The arrow operator => is used to define an arrow function expression, and an Array.prototype.filter method instead of a global filter function, but otherwise the structure and the effect of the code are the same.

A function may create a closure and return it, as in this example:

type UnaryFunction = (x: number) => number;

// Return a function that approximates the derivative of f
// using an interval of dx, which should be appropriately small.
function derivative(f: UnaryFunction, dx: number): UnaryFunction {
    return x => (f(x + dx) - f(x)) / dx;
}

Because the closure in this case outlives the execution of the function that creates it, the variables f and dx live on after the function derivative returns, even though execution has left their scope and they are no longer visible. In languages without closures, the lifetime of an automatic local variable coincides with the execution of the stack frame where that variable is declared. In languages with closures, variables must continue to exist as long as any existing closures have references to them. This is most commonly implemented using some form of garbage collection.

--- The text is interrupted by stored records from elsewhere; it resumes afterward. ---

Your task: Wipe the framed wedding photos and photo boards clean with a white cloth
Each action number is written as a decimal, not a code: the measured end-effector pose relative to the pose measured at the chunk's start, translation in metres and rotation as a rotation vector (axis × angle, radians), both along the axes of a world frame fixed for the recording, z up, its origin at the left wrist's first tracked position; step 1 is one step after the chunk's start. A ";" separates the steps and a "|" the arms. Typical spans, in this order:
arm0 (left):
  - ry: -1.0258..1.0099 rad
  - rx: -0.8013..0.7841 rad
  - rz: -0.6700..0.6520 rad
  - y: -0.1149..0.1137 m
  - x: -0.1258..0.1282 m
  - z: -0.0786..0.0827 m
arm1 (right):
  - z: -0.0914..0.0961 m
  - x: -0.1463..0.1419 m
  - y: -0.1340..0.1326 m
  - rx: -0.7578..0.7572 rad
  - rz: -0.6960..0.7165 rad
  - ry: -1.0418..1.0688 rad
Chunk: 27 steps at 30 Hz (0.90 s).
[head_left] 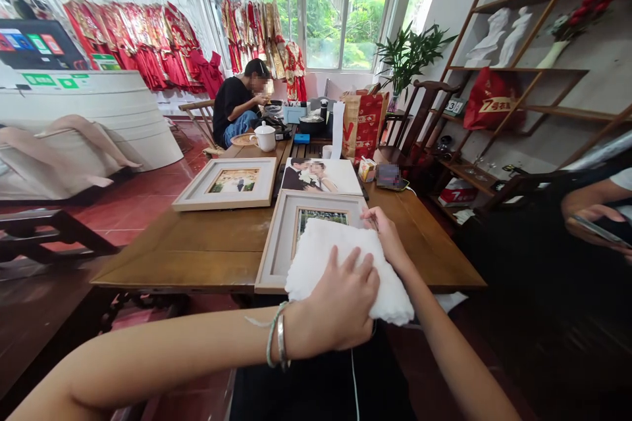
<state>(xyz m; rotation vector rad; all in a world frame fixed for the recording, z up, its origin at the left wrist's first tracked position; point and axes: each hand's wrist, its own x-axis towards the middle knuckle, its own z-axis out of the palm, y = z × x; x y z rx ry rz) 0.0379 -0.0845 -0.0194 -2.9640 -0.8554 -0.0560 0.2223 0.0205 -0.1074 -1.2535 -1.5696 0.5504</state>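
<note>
A light wooden picture frame point(277, 247) with a wide pale mat lies at the table's front edge, its near end partly hidden. Across its lower right is spread a white cloth point(313, 256), covering most of the small photo inside. My left hand point(340, 302), a bracelet and a cord at its wrist, holds the cloth from above with bent, slightly parted fingers. At the frame's right side, my right hand point(385, 233) has its fingers closed around the edge, beside the cloth. Just behind lies a print of a couple point(323, 177), touching or nearly touching the frame.
Another framed photo point(195, 189) lies left on the wooden table point(187, 250). Farther back are a white lidded mug point(265, 137), a red paper bag point(364, 122), a small box point(367, 169) and a phone point(391, 176). One person sits behind; another holds a phone at right.
</note>
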 end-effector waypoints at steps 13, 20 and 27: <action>0.101 0.200 0.344 0.112 0.018 -0.011 | 0.000 -0.003 0.000 -0.006 -0.026 -0.011; 0.119 0.093 0.324 0.108 0.021 -0.010 | 0.002 -0.002 0.000 -0.007 -0.021 -0.022; 0.051 -0.166 0.078 0.047 -0.004 0.014 | -0.001 -0.003 0.002 0.018 -0.042 -0.003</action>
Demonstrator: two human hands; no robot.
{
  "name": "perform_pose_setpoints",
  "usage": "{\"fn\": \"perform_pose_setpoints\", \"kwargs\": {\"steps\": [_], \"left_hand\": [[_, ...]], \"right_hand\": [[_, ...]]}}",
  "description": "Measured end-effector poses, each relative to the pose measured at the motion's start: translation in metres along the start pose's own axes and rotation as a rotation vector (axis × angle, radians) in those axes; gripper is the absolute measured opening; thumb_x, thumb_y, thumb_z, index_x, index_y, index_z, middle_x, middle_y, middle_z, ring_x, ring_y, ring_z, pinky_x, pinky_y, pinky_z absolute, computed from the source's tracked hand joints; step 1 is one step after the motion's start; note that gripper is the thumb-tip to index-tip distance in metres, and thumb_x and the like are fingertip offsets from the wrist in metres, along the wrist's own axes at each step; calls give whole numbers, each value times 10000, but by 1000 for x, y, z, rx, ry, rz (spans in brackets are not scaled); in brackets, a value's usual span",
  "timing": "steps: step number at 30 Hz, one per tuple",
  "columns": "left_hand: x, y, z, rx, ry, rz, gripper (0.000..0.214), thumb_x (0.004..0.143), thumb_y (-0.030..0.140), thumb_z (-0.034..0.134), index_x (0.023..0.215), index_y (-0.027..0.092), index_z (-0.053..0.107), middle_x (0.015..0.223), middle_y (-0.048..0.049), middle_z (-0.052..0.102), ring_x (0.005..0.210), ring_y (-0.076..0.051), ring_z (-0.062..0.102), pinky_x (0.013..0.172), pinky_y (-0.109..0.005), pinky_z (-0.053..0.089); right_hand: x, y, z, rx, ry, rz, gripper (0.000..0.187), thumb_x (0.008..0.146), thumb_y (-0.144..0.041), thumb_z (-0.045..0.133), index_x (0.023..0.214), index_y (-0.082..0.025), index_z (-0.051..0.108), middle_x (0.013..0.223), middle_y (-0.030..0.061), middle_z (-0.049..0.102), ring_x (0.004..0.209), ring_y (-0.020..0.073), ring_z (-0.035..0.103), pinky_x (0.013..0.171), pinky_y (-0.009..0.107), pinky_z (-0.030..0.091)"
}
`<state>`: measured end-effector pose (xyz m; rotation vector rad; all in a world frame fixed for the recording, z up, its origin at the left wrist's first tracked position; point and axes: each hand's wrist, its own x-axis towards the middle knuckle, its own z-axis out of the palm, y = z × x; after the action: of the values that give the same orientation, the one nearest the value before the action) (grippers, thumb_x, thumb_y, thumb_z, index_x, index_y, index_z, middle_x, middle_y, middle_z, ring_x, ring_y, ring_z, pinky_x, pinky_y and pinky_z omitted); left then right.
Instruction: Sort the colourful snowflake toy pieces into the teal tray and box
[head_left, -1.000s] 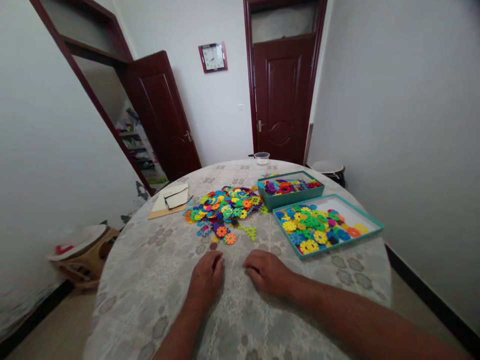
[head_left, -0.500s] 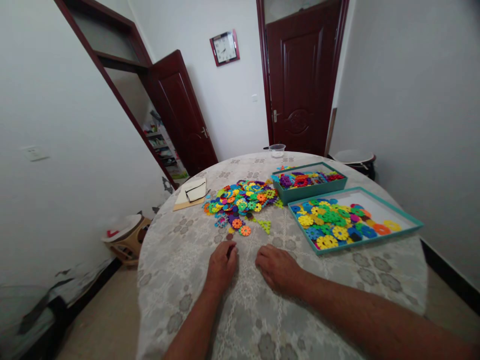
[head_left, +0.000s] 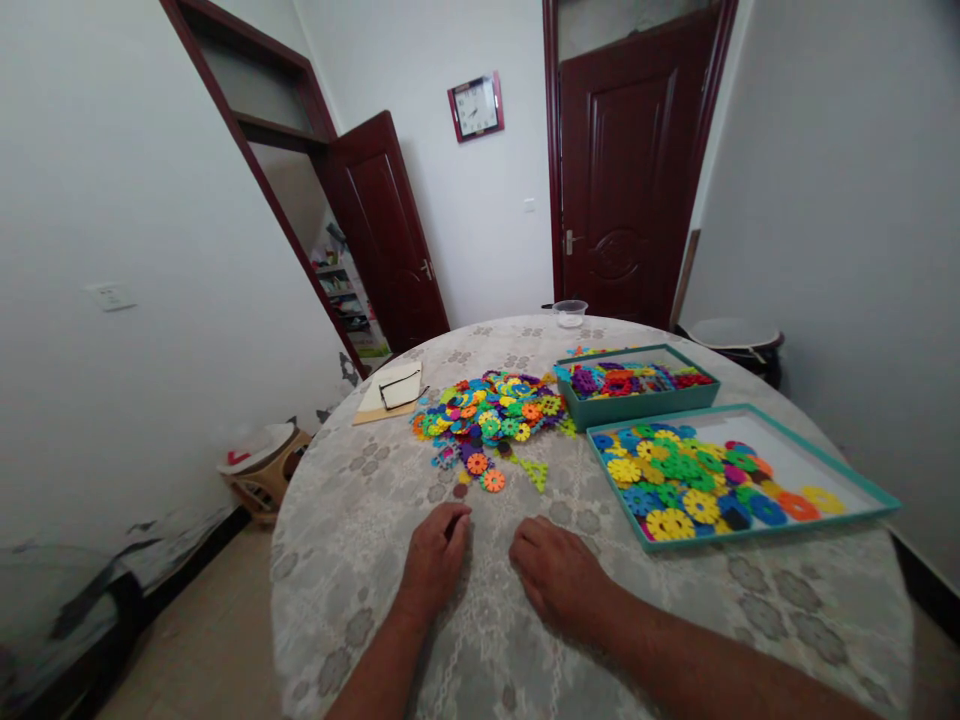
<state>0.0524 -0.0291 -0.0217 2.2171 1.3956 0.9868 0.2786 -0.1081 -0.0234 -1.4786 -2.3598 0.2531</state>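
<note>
My left hand [head_left: 435,552] rests on the patterned tablecloth [head_left: 495,625], its fingers loosely curled and the thumb lying along them; nothing shows in it. To its right, my right hand [head_left: 556,570] also lies on the cloth with fingers folded under, and nothing sticks out of it. A gap of bare cloth separates the two. Just beyond them is a heaped pile of colourful plastic snowflake discs [head_left: 491,412]. Nearest to my hands lie an orange disc [head_left: 493,481], a small brown disc [head_left: 460,491] and a light-green triangular piece [head_left: 535,472].
At right, a shallow teal-edged tray [head_left: 757,530] holds loose discs, with a deeper teal box [head_left: 645,403] of pieces behind it. Black-framed glasses [head_left: 401,388] lie on a notebook [head_left: 367,405] at left. A clear plastic bowl [head_left: 570,313] stands at the table's far edge.
The whole view has shifted, so the table and its contents sit lower in the picture. Both hands stay resting on the cloth, curled much as before; the pieces have not visibly moved.
</note>
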Motion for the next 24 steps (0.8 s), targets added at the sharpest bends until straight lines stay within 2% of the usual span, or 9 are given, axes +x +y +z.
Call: {"fn": "perform_pose_setpoints", "kwargs": {"steps": [9,16,24], "left_hand": [[1,1,1,62,-12,-30,257,984,383,537,1027,228,738,1017,-59,782,964,-235,734,893,-350,575],[3,8,-3,109,12,-22,275,979,443,546,987,249,741,964,-51,789,902,-239,751,839,-333,607],[4,4,0,90,28,-16,269,963,462,559,954,265,742,940,-55,788,892,-254,758,832,-360,627]], "right_hand": [[0,2,1,45,13,15,154,947,-150,570,1072,-224,621,1144,55,611,1078,227,533,918,333,428],[5,3,15,77,81,7,185,936,-150,605,1098,-235,632,1170,53,624,1094,250,552,928,367,460],[7,4,22,16,136,-26,177,920,-161,647,1083,-229,630,1130,56,638,1055,257,565,897,375,487]]}}
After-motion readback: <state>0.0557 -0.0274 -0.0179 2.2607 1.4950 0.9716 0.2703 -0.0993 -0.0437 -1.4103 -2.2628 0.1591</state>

=== State representation ===
A closure can be used to associate a function with a set of "private" variables, which persist over several invocations of the function. The scope of the variable encompasses only the closed-over function, so it cannot be accessed from other program code. These are analogous to private variables in object-oriented programming, and in fact closures are similar to stateful function objects (or functors) with a single call-operator method.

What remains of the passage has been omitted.